JSON path expressions return sequences of SQL/JSON items, which are defined by
SQL/JSON data model.  But JSON path predicates (logical expressions), which are
used in filters, return three-valued logical values: False, True, or Unknown.

Filters accept only items for which the filter predicate returned True. False
and Unknown results are skipped.

Unknown can be checked with IS UNKNOWN predicate:

SELECT jsonb_path_query_array('[1, "1", true, null]',                             '$[*] ? ((@ < 2) is unknown)');jsonb_path_query_array 
------------------------["1", true]
(1 row)

Comparison of JSON nulls to non-nulls returns always False, not Unknown (see
SQL/JSON data model). Comparison of non-comparable items return Unknown.

5) There's an example showing how to apply filter at a certain level,
using the @ variable, but what if we want to apply multiple filters at
different levels? Would it make sense to add such example?
Examples were added.

Filters can be nested, but by the standard it is impossible to reference item
of the outer filter, because @ always references current item of the innermost
filter.  We have additional patch with a simple jsonpath syntax extension for 
this case -- @N:@0, like @, references innermost item@1 references item one level upper@2 references item two levels upper

For example, selecting all objects from array
'[{"vals": [1,2,3], "val": 2}, {"vals": [4,5], "val": 6}]'

having in their .vals[] element greater than their .val field:
'$[*] ? (@.vals[*] ? (@ > @1.val))'

It is impossible to do this by the standard in the single jsonpath expression.

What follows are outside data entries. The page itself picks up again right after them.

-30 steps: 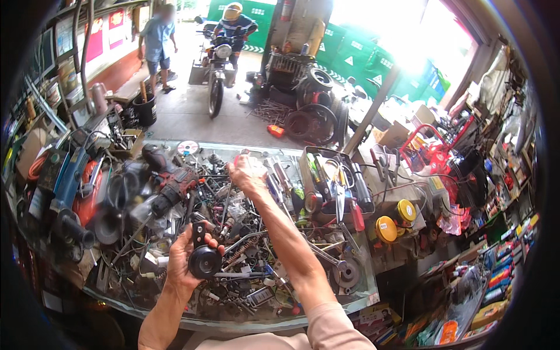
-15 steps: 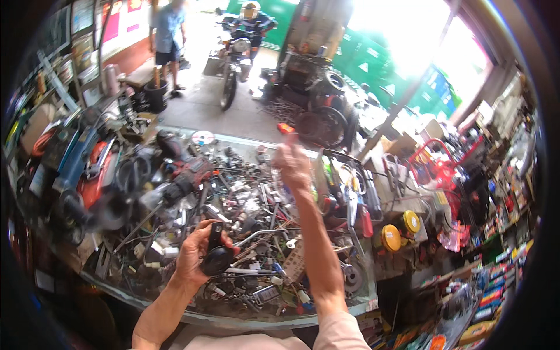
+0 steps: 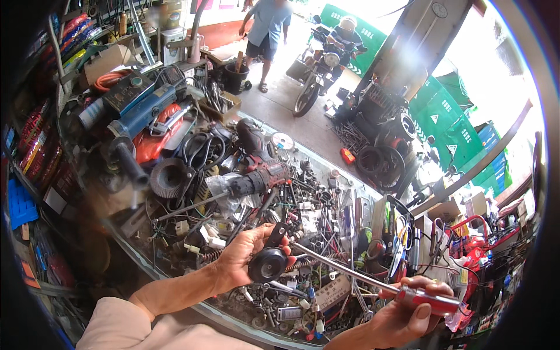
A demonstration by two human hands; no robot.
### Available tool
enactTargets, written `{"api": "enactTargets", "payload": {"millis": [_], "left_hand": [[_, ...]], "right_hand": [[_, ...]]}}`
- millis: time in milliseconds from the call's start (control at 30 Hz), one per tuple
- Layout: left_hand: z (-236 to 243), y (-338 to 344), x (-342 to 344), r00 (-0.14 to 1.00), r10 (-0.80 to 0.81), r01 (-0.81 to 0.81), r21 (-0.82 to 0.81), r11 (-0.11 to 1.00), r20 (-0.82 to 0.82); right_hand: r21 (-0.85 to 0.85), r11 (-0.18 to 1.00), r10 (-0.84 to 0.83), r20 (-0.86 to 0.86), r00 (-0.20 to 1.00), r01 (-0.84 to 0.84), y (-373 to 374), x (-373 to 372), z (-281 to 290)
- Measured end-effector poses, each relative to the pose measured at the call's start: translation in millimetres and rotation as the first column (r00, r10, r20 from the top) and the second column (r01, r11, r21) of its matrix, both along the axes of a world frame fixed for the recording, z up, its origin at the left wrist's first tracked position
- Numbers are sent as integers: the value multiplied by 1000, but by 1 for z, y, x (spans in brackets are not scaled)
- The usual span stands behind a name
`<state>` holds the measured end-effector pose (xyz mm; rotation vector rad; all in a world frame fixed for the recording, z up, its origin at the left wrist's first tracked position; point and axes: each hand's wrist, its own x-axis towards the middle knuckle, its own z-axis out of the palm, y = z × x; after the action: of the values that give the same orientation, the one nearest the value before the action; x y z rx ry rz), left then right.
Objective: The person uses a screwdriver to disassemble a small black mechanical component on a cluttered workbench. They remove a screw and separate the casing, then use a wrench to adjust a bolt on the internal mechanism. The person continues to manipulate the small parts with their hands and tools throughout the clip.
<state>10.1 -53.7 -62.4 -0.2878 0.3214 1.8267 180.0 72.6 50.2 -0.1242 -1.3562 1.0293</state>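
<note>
My left hand point(image 3: 248, 256) grips a small round black part point(image 3: 267, 263) with a black bracket on top, held above the cluttered workbench point(image 3: 175, 274). A long screwdriver with a red handle point(image 3: 429, 298) is in my right hand point(image 3: 408, 315) at the lower right. Its metal shaft point(image 3: 344, 267) runs up and left, and the tip meets the black part near my left fingers.
The bench is heaped with bolts, sockets, springs and cables. A red and black power drill point(image 3: 259, 172) and a blue power tool point(image 3: 140, 108) lie at the back left. Beyond the bench, a person point(image 3: 267, 26) stands beside a rider on a motorcycle point(image 3: 318, 73). Red tools point(image 3: 475, 251) crowd the right.
My right hand has come back from the far side of the bench and now holds the red-handled screwdriver against the black part. My left hand has kept hold of that part.
</note>
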Motion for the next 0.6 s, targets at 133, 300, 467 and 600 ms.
{"api": "enactTargets", "payload": {"millis": [133,300,467,600], "left_hand": [[35,4,-1,999,10,-12,-60,998,-35],[66,10,3,992,-57,59,11,998,-117],[76,15,4,989,-73,83,75,994,-132],[76,14,5,974,-71,89,72,993,-217]], "right_hand": [[85,996,11,44,999,-14,-1,-2,4],[114,989,-92,-36,995,95,2,-5,6],[159,981,-98,-101,990,114,7,-2,9],[89,994,-57,-107,993,67,3,-3,11]]}}
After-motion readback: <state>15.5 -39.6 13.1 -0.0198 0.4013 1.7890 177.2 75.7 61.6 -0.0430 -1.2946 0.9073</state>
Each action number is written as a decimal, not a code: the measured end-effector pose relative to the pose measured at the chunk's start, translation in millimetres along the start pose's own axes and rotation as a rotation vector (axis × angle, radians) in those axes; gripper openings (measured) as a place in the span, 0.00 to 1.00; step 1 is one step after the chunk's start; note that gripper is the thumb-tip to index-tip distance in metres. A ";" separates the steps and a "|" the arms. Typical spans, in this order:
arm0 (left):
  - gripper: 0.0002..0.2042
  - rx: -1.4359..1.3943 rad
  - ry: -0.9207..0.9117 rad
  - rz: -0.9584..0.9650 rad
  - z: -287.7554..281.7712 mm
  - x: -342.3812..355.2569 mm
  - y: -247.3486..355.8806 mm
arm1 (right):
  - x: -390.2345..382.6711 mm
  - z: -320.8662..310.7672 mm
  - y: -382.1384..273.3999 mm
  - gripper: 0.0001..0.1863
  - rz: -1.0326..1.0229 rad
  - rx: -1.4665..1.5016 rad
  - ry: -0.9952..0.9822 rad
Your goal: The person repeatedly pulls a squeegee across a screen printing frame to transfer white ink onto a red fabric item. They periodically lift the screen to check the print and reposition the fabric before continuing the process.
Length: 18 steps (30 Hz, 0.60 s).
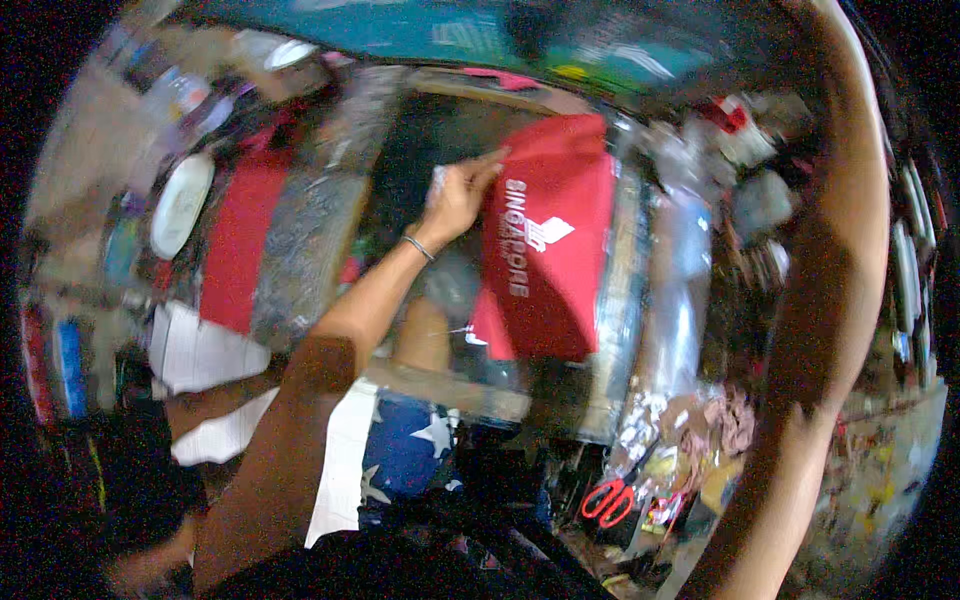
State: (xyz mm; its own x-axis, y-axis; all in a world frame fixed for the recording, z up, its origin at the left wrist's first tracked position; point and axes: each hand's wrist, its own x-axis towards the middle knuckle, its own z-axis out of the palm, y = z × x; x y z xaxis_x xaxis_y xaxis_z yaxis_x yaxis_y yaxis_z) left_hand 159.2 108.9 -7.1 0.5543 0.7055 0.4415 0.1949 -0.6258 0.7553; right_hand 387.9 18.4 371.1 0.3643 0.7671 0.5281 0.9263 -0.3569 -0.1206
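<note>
My left hand, with a thin bracelet at the wrist, reaches forward to a red piece of cloth that looks flat. Its fingers are pinched on the left edge of this cloth, which carries white lettering and a white emblem. Something small and whitish shows beside the thumb side of the hand, too blurred to name. The cloth lies or hangs over a dark, board-edged work surface. My right forearm rises along the right side of the picture, and its hand is outside the view at the top.
A teal panel spans the far edge. To the left are another red strip, a white oblong tray and white sheets. Red-handled scissors lie at the lower right among scraps, beside clear plastic wrapping.
</note>
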 end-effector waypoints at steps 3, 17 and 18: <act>0.16 -0.181 0.181 -0.157 -66.9 -37.5 11.3 | 19.0 8.1 30.4 0.32 -0.029 0.047 -0.021; 0.33 1.068 0.376 -0.617 -360.8 -131.0 -107.3 | -26.1 8.0 15.9 0.35 -0.460 -0.224 0.091; 0.35 0.936 0.369 -0.417 -342.8 -127.1 -101.8 | -35.7 5.3 10.3 0.34 -0.394 -0.309 0.094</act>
State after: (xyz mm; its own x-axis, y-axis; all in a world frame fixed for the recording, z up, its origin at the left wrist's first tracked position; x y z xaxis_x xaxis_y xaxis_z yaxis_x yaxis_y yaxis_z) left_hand -208.5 197.0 25.9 0.0550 0.8799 0.4719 0.9369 -0.2089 0.2803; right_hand 384.9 -9.9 346.6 -0.0308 0.8291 0.5582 0.9146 -0.2019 0.3503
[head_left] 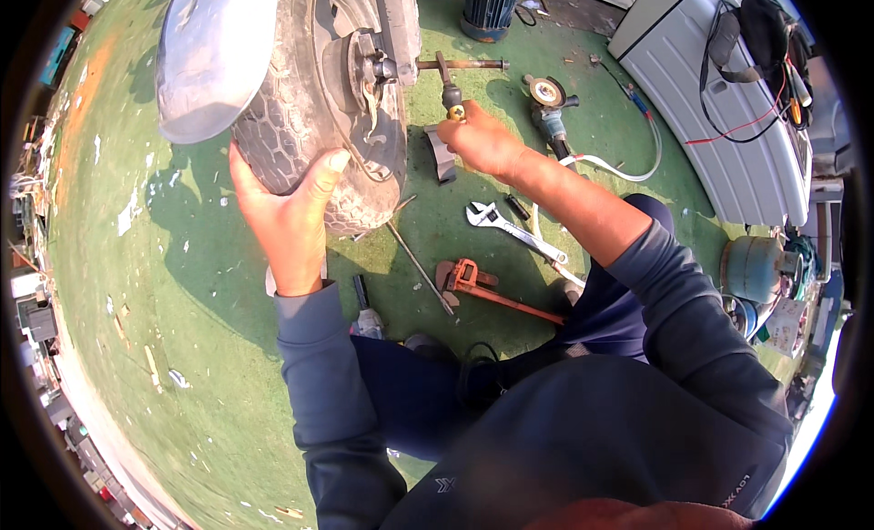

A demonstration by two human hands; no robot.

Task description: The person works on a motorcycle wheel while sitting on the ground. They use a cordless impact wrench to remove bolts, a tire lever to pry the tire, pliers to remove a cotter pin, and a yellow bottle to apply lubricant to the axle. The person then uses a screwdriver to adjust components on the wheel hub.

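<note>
My left hand (289, 202) grips the lower side of a worn wheel's tyre (282, 120), thumb on one side and the fingers partly hidden round the other. A silver curved fender (218, 56) covers the tyre's left part. In my closed right hand (482, 143) is a hand tool with a black and yellow handle (453, 97). Its narrow dark metal end touches or overlaps a long axle bolt (478, 65) sticking out right of the wheel hub (369, 66); which, I cannot tell. Below that hand lies a curved dark metal piece (441, 157).
An adjustable wrench (510, 228), an orange pipe wrench (496, 291) and a thin metal rod (419, 268) lie on the green floor before me. An angle grinder (550, 116) with a pale hose is farther right. Beyond stand a blue motor (489, 15), a grey panel (683, 84) and a gas cylinder (756, 268).
</note>
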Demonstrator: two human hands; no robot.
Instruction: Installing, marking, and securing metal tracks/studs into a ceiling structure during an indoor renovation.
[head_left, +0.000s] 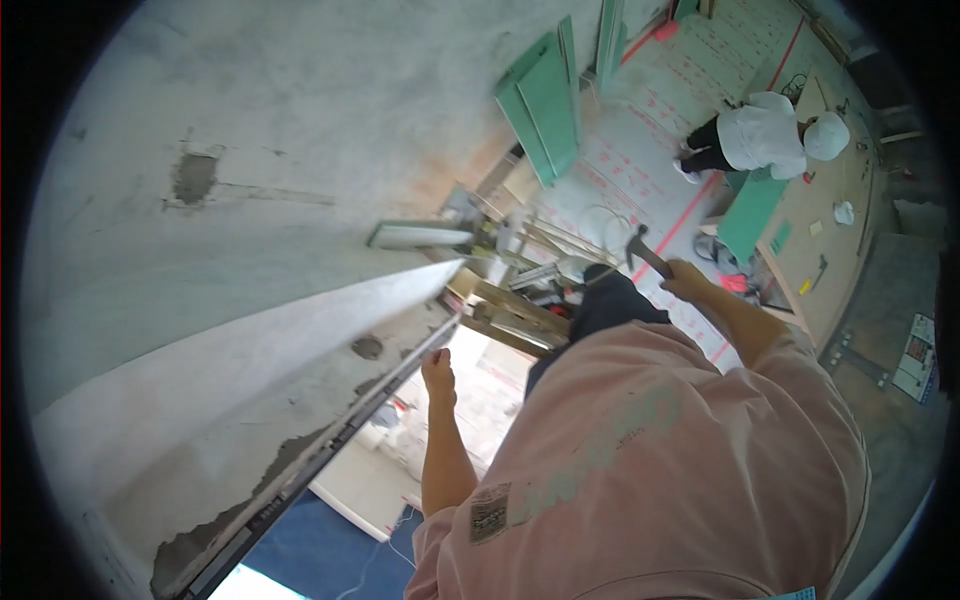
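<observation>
A claw hammer [650,252] is gripped in my right hand [686,281], its metal head raised past the fingers in front of my right leg. My left hand [438,375] is closed, with the fingers curled together beside the wall opening. Whatever it pinches, if anything, is too small to make out. Close by that hand, a long dark strip [330,443] runs along the edge of the wall. Above the strip, a pale band of wall [260,335] sticks out from the grey plaster.
Green boards [545,108] lean against the wall ahead. Timber and loose scraps [520,290] crowd my feet. At the right, a person in white [763,135] stands by a long wooden workbench [830,245] bearing tools. A white panel [365,480] lies low beyond the opening.
</observation>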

Also there is idea to use lambda expressions with ECMAScript 6 syntax in
filters and user method (see below):

'$[*] ? (obj => obj.vals[*] ? (val => val > obj.val))'

I already have a patch implementing lambda expressions, which were necessary
for implementaion of built-in/user-written functions and methods like
.map(), reduce(), max().  I can post it again if it is interesting.

6) ... extensions of the SQL/JSON standard
   I'm not sure what "extension" is here. Is that an extension defined   in the SQL standard, or an additional PostgreSQL functionality not   described in the standard? (I assume the latter, just checking.)
Yes, this is additional functionality.

 "Writing the path as an expression is also valid"   I have moved this into SQL/JSON patch, because it is related only path   specification in SQL/JSON functions.
7) There are references to "SQL/JSON sequences" without any explanation
what it means. Maybe I'm missing something obvious, though.
SQL/JSON sequence is a sequence of SQL/JSON items.
The corresponding definition was added.
8) Implicit unwrapping in the lax mode is not performed in the following
cases:
   I suggest to reword it like this:

In the lax mode, implicit unwrapping is not performed when:
Fixed. I also decided to merge this paragraph with paragraph describing 
auto-unwrapping.
9) We're not adding the datetime() method for now, due to the issues
with timezones. I wonder if we should add a note why it's missing to the
docs ...
The corresponding note was added.
10) I'm a bit puzzled though, because the standard says this in the
description of type() function on page 77
   If I is a datetime, then “date”, “time without time zone”, “time   with time zone”, “timestamp without time zone”, or “timestamp with   time zone”, as appropriate.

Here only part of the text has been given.